Write out the following listing's lines from the one with "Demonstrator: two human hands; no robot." to the one with "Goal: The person", exactly, with both included and no others.

________________________

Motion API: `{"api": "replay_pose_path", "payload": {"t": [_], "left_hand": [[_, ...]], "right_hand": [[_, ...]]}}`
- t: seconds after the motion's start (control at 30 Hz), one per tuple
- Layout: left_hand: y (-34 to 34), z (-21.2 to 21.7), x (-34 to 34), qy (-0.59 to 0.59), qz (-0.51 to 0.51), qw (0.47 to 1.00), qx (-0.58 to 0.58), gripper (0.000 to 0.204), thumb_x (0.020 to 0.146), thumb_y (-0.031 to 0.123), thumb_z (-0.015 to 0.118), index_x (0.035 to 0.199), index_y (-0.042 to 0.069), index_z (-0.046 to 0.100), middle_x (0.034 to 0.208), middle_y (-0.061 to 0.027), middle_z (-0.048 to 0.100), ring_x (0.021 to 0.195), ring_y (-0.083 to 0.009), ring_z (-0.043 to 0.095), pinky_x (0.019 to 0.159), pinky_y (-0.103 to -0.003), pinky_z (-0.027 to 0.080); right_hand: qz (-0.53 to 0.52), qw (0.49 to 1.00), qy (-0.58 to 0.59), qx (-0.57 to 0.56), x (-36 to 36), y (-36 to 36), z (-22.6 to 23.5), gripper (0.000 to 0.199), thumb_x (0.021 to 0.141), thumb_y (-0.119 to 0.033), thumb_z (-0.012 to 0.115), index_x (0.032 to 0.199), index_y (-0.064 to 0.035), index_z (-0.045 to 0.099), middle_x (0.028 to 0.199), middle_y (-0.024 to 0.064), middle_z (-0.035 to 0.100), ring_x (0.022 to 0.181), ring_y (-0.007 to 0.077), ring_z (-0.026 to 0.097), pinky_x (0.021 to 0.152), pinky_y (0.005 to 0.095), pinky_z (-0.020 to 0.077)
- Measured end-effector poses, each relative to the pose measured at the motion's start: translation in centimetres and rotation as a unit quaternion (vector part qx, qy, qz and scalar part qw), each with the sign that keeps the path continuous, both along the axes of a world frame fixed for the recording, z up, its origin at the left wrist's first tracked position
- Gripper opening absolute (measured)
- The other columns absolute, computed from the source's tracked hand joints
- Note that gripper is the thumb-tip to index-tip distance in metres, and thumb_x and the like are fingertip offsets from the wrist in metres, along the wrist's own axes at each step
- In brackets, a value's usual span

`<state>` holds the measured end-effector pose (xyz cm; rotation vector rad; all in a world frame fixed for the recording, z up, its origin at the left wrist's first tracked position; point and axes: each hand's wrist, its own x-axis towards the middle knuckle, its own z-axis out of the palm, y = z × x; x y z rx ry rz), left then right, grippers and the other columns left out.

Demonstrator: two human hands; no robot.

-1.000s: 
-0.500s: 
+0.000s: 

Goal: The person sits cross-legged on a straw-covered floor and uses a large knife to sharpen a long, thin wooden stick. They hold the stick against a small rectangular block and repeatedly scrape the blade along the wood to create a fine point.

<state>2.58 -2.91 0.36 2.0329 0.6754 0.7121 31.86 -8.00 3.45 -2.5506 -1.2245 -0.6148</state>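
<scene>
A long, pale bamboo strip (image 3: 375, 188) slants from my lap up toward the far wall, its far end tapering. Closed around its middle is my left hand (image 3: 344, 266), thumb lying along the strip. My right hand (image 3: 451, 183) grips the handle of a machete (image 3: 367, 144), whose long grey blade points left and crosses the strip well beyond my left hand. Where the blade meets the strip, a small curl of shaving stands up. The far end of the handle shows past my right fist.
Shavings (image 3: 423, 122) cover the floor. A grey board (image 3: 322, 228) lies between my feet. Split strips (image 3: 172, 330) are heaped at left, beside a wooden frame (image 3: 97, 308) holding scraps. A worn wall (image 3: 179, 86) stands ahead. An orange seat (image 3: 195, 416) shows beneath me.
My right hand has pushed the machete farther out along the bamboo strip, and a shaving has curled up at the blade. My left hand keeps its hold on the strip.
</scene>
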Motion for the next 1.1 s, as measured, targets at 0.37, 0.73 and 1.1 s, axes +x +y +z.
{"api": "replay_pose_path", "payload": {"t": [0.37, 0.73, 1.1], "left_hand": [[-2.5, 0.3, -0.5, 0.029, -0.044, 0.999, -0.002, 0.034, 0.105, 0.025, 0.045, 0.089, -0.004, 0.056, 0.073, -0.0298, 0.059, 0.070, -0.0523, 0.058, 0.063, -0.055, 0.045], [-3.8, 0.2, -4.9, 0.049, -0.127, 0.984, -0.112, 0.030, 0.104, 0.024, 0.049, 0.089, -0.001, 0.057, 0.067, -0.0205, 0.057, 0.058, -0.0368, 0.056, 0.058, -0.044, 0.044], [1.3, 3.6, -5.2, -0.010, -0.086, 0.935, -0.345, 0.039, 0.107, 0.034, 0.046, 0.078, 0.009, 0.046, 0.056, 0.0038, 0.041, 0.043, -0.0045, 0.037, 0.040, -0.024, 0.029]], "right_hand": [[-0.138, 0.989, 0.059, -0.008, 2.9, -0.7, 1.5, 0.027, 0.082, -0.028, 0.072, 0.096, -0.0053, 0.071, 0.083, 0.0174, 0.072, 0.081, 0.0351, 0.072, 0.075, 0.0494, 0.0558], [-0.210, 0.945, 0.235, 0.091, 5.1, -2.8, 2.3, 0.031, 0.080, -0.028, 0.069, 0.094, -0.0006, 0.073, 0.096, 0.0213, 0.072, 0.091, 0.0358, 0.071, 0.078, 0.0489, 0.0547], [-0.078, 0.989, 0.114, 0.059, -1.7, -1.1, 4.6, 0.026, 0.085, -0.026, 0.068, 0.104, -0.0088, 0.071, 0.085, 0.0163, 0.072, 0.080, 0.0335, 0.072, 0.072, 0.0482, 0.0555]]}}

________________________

* Your solution *
Demonstrator: two human hands; no robot.

-1.000s: 
-0.500s: 
+0.000s: 

Goal: The person sits cross-legged on a straw-covered floor and uses a large knife to sharpen a long, thin wooden stick. They hold the stick against a small rectangular block and repeatedly scrape the blade along the wood to create a fine point.

The output above is the complete answer.